Task item =
Quote the full listing word for word.

|---|

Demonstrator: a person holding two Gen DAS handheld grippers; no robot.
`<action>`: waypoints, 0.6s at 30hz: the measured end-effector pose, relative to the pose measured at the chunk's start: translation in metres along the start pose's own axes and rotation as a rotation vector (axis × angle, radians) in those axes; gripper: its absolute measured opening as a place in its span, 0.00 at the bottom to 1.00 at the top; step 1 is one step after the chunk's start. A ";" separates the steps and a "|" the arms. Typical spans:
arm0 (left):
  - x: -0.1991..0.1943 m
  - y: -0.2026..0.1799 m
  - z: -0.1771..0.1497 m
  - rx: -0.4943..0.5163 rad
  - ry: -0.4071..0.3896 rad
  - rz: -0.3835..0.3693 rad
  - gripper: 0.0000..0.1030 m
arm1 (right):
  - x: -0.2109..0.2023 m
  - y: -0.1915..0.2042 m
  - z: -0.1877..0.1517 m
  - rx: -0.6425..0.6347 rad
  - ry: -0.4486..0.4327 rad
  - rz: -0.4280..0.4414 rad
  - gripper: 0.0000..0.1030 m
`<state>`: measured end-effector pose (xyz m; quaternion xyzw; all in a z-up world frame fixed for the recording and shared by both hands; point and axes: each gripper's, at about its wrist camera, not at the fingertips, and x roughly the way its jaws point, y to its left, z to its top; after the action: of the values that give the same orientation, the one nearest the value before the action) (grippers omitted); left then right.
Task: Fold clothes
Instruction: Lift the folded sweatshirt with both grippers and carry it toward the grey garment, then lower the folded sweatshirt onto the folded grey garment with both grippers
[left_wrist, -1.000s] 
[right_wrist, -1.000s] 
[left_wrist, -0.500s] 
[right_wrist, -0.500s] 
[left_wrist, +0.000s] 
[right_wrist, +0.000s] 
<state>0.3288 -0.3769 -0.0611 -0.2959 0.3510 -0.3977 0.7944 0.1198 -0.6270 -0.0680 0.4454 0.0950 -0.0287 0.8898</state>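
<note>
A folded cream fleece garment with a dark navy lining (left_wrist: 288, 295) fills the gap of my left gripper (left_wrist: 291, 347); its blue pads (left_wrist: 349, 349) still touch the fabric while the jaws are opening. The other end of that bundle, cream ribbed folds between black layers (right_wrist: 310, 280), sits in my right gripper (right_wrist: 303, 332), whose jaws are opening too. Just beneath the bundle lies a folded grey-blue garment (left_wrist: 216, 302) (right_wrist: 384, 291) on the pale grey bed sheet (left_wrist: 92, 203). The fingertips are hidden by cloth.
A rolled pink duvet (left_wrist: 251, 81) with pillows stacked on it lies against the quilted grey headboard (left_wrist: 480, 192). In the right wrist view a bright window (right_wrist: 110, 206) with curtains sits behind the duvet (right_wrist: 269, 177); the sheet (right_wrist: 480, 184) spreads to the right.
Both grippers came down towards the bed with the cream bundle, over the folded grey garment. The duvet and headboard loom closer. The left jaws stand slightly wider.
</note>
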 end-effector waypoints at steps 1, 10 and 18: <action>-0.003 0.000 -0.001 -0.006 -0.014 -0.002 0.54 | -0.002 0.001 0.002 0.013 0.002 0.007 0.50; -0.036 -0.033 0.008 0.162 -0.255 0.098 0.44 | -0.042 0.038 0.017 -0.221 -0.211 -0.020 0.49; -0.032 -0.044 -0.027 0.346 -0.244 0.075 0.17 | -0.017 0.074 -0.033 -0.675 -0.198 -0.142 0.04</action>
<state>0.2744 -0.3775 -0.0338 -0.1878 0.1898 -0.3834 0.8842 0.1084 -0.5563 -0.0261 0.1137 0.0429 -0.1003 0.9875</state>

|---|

Exercise solution =
Demonstrator: a person holding two Gen DAS handheld grippers; no robot.
`<action>`: waypoints, 0.6s at 30hz: the measured end-effector pose, relative to the pose measured at the chunk's start: translation in metres along the start pose's own axes and rotation as a rotation vector (axis × angle, radians) in those axes; gripper: its absolute measured opening as a place in its span, 0.00 at the bottom to 1.00 at the top; step 1 is one step after the chunk's start. A ";" separates the steps and a "|" the arms. Typical spans:
arm0 (left):
  - x: -0.1991..0.1943 m
  - y: -0.2026..0.1799 m
  - z: -0.1771..0.1497 m
  - rx: -0.4943..0.5163 rad
  - ry: -0.4071..0.3896 rad
  - rz: -0.3835..0.3693 rad
  - gripper: 0.0000..0.1030 m
arm1 (right):
  - x: -0.2109..0.2023 m
  - y: -0.1915..0.2042 m
  - z: -0.1877..0.1517 m
  - rx: -0.6425..0.6347 rad
  - ry: -0.4486..0.4327 rad
  - rz: -0.4280..0.4414 rad
  - gripper: 0.0000..0.1030 m
`<state>`: measured end-effector pose (xyz m; quaternion xyzw; all in a z-up world frame fixed for the recording and shared by both hands; point and axes: each gripper's, at about its wrist camera, not at the fingertips, and x roughly the way its jaws point, y to its left, z to its top; after the action: of the values that give the same orientation, the one nearest the value before the action) (grippers omitted); left then right.
Task: Fold clothes
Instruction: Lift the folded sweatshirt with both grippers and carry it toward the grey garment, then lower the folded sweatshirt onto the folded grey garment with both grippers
[left_wrist, -1.000s] 
[right_wrist, -1.000s] 
[left_wrist, -0.500s] 
[right_wrist, -0.500s] 
[left_wrist, +0.000s] 
[right_wrist, +0.000s] 
<state>0.3288 -0.3769 -0.0611 -0.2959 0.3510 -0.3977 0.7944 0.1198 -0.6270 -0.0680 0.4454 0.0950 -0.0287 0.8898</state>
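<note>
A folded cream fleece garment with a dark navy lining (left_wrist: 288, 295) fills the gap of my left gripper (left_wrist: 291, 347); its blue pads (left_wrist: 349, 349) still touch the fabric while the jaws are opening. The other end of that bundle, cream ribbed folds between black layers (right_wrist: 310, 280), sits in my right gripper (right_wrist: 303, 332), whose jaws are opening too. Just beneath the bundle lies a folded grey-blue garment (left_wrist: 216, 302) (right_wrist: 384, 291) on the pale grey bed sheet (left_wrist: 92, 203). The fingertips are hidden by cloth.
A rolled pink duvet (left_wrist: 251, 81) with pillows stacked on it lies against the quilted grey headboard (left_wrist: 480, 192). In the right wrist view a bright window (right_wrist: 110, 206) with curtains sits behind the duvet (right_wrist: 269, 177); the sheet (right_wrist: 480, 184) spreads to the right.
Both grippers came down towards the bed with the cream bundle, over the folded grey garment. The duvet and headboard loom closer. The left jaws stand slightly wider.
</note>
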 end-effector waypoints at steps 1, 10 and 18: <action>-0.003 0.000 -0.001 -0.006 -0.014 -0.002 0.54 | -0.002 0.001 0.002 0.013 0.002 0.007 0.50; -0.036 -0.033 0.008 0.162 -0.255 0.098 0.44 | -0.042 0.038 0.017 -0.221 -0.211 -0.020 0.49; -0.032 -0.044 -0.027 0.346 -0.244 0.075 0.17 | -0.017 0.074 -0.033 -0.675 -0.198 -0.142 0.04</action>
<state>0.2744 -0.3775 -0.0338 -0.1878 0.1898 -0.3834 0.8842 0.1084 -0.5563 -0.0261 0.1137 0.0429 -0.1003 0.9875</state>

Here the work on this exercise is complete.